Hacker News new | ask | show | jobs
by JoeAltmaier 2029 days ago
I've wondered about this for some time. The Mensa demographic is 'highly intelligent under-achievers'. Why?

Part of it is early formation. Smarter people can find elementary schoolwork trivial. So they don't get any kind of work habits early on. I was one of these, like you, and still have a hard time buckling down to a task.

There must be more reasons, but that one seems fundamental.

My boys are smart - their mother is the product of a school teacher and a research physicist, so they got it with both barrels. They could have turned out smart-and-lazy. But we put them to hard tasks as soon as they could talk. Music, farm chores, Scout projects. Gave them jobs that were so big they couldn't see the end, so they just had to plug away cheerfully day by day.

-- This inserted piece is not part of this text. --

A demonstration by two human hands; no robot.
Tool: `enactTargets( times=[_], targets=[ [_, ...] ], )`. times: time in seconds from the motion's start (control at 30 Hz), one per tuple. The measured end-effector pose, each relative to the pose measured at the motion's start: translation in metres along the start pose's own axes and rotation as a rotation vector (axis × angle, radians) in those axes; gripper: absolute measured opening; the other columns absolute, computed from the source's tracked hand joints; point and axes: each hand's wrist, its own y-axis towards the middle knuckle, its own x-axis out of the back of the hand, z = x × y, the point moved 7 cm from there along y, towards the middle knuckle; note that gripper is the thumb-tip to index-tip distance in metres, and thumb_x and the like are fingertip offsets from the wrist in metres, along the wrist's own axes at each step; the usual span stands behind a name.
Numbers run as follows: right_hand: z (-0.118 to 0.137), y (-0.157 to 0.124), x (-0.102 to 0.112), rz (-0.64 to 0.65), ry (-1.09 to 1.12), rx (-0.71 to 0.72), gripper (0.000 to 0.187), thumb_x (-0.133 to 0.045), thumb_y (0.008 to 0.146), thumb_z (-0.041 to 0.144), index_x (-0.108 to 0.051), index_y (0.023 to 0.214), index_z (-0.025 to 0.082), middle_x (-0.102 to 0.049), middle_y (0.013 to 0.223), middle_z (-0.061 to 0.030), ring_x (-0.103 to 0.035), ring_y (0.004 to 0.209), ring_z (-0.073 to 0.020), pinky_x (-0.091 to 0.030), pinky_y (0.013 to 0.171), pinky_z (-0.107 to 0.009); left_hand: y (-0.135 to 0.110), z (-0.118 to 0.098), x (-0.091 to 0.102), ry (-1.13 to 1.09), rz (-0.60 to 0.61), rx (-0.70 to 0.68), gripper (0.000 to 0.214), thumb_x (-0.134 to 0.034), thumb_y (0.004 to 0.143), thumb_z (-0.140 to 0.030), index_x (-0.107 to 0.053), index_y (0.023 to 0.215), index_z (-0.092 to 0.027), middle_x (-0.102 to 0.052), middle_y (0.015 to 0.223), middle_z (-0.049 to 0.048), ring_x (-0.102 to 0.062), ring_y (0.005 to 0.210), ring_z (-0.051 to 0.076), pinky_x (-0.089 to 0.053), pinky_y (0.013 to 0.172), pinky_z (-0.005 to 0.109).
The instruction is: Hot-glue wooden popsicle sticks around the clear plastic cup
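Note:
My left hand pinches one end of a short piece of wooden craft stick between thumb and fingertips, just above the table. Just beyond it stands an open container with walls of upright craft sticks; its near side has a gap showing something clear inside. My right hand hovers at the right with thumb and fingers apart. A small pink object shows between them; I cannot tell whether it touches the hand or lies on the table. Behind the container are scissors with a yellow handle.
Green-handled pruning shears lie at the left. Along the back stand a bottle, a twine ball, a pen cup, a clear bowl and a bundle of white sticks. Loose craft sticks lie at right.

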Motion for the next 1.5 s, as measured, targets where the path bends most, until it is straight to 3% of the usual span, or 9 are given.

Worked. One is an industrial Engineer for new products, invents new ways to aggregate steel in his spare time. Another went to Conservatory in Cello (he liked it better than piano and had to choose). The third spent last month up North, climbing 6 mountains. All three Eagle Scouts in a challenging program. All happy well-adjusted men.

1 comments

I think that there is a general misconception in thinking that Mensa beeing "highly intelligent under-achievers". People that are not putting hard work into something are under-achievers in any demographics, because that's what the word implies. It's not a inherent problem in Mensa. Being lazy is the norm, it makes sense from an evolutionary perspective, being an over-achiever is something that has to be trained.
There's an expectation of more from a super-smart person. It should be so easy for them. But as you say, it doesn't happen but rarely.